# 1964-72 GTO Parking Brake Warning Light Switch



## Mr.409 (Apr 22, 2017)

I had bought from Ames a new afftermarket Parking Brake Pedal Assembly with the parking brake light switch to
Bud the aftermarket parking brake pedal has no attachment or Switch Paddle Clip for the switch
I have seen that there is a attachemt for sale called Warning Light Switch Paddle Clip used for Firebird 1967-1969 
Does anybody know if can i use this also for the 1966 GTO Parking Brake Pedal
or does anyone have an idea how I can attach the switch?


----------



## PontiacJim (Dec 29, 2012)

Mr.409 said:


> I had bought from Ames a new afftermarket Parking Brake Pedal Assembly with the parking brake light switch to
> Bud the aftermarket parking brake pedal has no attachment or Switch Paddle Clip for the switch
> I have seen that there is a attachemt for sale called Warning Light Switch Paddle Clip used for Firebird 1967-1969
> Does anybody know if can i use this also for the 1966 GTO Parking Brake Pedal
> or does anyone have an idea how I can attach the switch?

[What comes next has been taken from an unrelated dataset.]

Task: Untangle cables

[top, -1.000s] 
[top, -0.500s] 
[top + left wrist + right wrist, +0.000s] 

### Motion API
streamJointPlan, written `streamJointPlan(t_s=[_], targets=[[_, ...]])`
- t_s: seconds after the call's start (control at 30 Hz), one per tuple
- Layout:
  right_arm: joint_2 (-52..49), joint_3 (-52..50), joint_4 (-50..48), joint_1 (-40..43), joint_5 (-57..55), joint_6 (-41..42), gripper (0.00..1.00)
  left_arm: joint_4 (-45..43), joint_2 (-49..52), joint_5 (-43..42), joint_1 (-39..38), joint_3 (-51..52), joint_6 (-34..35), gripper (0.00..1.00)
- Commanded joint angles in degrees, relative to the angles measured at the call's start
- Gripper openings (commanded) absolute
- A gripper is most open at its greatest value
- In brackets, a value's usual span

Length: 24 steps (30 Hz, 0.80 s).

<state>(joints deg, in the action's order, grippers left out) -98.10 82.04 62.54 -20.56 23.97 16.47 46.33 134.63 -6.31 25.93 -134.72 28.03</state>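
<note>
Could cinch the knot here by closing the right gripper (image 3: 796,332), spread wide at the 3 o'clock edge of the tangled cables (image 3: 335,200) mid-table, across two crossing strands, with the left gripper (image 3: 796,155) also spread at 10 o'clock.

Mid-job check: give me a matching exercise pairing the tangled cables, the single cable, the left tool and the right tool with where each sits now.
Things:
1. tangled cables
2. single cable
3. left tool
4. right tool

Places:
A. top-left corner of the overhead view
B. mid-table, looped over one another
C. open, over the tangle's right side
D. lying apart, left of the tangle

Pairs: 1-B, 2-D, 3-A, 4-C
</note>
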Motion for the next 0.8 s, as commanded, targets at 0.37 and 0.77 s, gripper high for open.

Why not email Ames and find out what part you need to mount the switch or where it mounts on your car? I'm sure if they sell the brake pedal assembly and switch, that they know what you need to mount it.


----------



## GTOJUNIOR (Aug 7, 2011)

The optional dealer kit had a mounting tab/bracket that was screwed onto the pedal bracket to retain the switch.
I don't think anyone makes/offer's this piece, so you may have to make your own.


----------



## GTOJUNIOR (Aug 7, 2011)

Better shot of Switch installed...


----------



## Mr.409 (Apr 22, 2017)

ok this helps thank you
i think i build my one piece myself


----------